En ese sentido, aseguró que “ya lo dijimos: no pudieron, no podrán”. «Y para nosotros, pueblo luchador, pueblo de Sandino, pueblo de Darío, pueblo de Zeledón, pueblo de Rigoberto, pueblo nicaragüense por gracia de Dios, estar aquí compartiendo estos espacios con tanto joven animado —que quiere decir lleno de ánima, de ánimo, de espíritu— que construye el porvenir de todos»; continuó. Todos somos Sandino, todos somos Daniel, todos somos gran espíritu nicaragüense. Sabemos de lucha, sabemos de honor; sabemos que los desafíos son grandes, pero qué más ejemplo que el de Sandino, que supo enfrentarse al ejército más poderoso del planeta en aquellos tiempos, y vencer, y triunfar, y sacarlos de esta patria que no puede ser violada; es inviolable Nicaragua. «Hoy es un día de luz. Llegó Sandino» Estamos llenos de la fuerza, la bendición y la mano de Dios.

La mano de Dios que nos guía. Hay quienes creen que no podemos mencionar a Dios. Alguien dijo ahí cómo podemos ser sacrílegos. Uno de esos que andan buscando cómo hacer daño, llenos de saña, llenos de odio, probablemente de envidia, porque no están aquí y porque no pudieron.

Claro que hablar de Dios nos corresponde. ¿Qué seríamos sin Dios? ¿Y qué sería de nosotros si no tuviéramos esa fuerza que Dios nos ha dado para vencer?

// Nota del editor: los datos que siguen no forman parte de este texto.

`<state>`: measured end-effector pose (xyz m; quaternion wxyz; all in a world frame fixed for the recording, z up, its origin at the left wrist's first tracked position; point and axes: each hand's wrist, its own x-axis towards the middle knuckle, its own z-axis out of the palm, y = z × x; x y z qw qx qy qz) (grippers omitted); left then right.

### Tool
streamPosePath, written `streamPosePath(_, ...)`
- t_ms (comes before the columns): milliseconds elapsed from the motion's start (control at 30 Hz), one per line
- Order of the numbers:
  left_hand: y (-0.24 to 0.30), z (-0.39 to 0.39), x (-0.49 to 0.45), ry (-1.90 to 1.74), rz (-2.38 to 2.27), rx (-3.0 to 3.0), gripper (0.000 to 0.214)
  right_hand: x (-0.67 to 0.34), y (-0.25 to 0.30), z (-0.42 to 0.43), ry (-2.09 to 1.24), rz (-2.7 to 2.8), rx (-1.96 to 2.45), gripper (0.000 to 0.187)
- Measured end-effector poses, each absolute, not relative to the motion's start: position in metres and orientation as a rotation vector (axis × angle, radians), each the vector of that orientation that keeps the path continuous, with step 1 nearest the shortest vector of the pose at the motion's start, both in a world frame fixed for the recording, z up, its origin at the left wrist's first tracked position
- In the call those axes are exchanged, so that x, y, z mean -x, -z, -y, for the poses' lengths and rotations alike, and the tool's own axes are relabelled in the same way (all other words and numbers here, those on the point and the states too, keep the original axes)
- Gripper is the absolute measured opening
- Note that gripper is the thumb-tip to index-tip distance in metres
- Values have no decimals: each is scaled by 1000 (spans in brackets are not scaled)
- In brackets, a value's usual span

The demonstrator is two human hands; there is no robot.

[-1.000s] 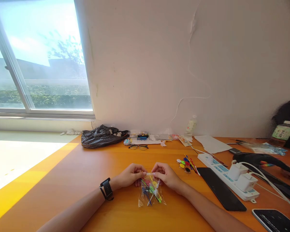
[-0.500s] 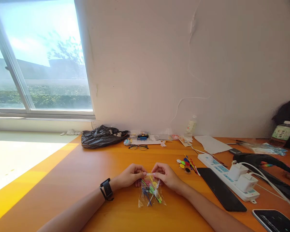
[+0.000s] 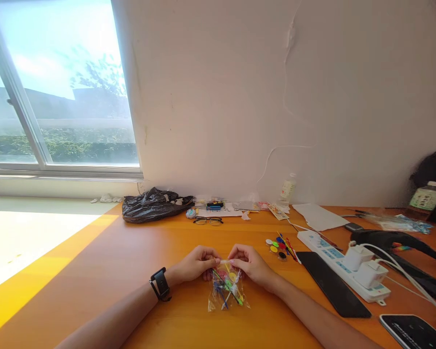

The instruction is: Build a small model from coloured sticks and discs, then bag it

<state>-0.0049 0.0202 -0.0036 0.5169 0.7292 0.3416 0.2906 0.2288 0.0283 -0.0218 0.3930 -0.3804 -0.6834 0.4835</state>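
We are looking down at one clear bag point(image 3: 226, 301), which is sitting between our two hands and running from the fingertips toward our body, its long axis pointing at us; whether its bottom is touching the table point(image 3: 189, 322) we are not telling for sure. Our left hand point(image 3: 198, 265) is pinching one end of the top edge and our right hand point(image 3: 252, 267) the other, so neither is lying nearer. Inside we are seeing several sticks point(image 3: 228, 287) and discs point(image 3: 233, 277), overlapping too much for counting. Beyond our right hand, the nearer one, one loose heap point(image 3: 282, 245) of similar pieces is lying near the single power strip point(image 3: 327, 253). We are also counting one watch point(image 3: 161, 285) on our left wrist, one pair of glasses point(image 3: 208, 221), one black bag point(image 3: 148, 206) and two bottles, one pale point(image 3: 287, 189), one darker point(image 3: 426, 198).
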Motion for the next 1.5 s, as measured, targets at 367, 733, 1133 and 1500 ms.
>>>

Una fuerza, como decíamos, sobrenatural. Son dones superiores los que ha recibido este pueblo para caminar. ¿Cuántas veces nos han querido hacer daño y destruir? Ahí aparece el gran poder de Dios, inspirando, iluminando y llenándonos de la fuerza que necesitamos para vencer y para seguir venciendo.

Hoy un hospital, ayer una pista, mañana serán otras victorias para el bienestar del pueblo. Porque nosotros estamos enfrascados en trabajar contra la pobreza. Otros están llenos de odio; nosotros estamos llenos de amor cristiano, socialista y solidario. Y sabemos que con amor todo se puede; con odio, nunca más.

Decíamos: los errantes odian, dejaron de amar a Nicaragua. Son traidores, como dicen las canciones; traidores que se empeñan en querer difamar, desacreditar. Pero aquí están las verdades verdaderas; aquí está esta juventud, aquí está este pueblo, aquí están las madres, las mujeres de este pueblo. Y todos sabemos que vamos adelante, porque Dios bendice nuestros pasos, y Dios nos guía y nos llena de fortaleza.

Esa fortaleza espiritual que, como decíamos, es sobrenatural. Tenemos aquí la fortaleza que va más allá de la naturaleza, porque el gran poder de Dios se manifiesta. La catalogamos como fortaleza sobrenatural. Como Sandino, es un hecho histórico sobrenatural; como Darío, como decía el comandante.

Y todos surgidos del seno de los oprimidos. «Las luchas siguen, los desafíos se siguen enfrentando con valentía, y el máximo desafío es que el amor prevalezca y que, desde el amor, sigamos construyendo el porvenir»; finalizó la copresidenta de Nicaragua.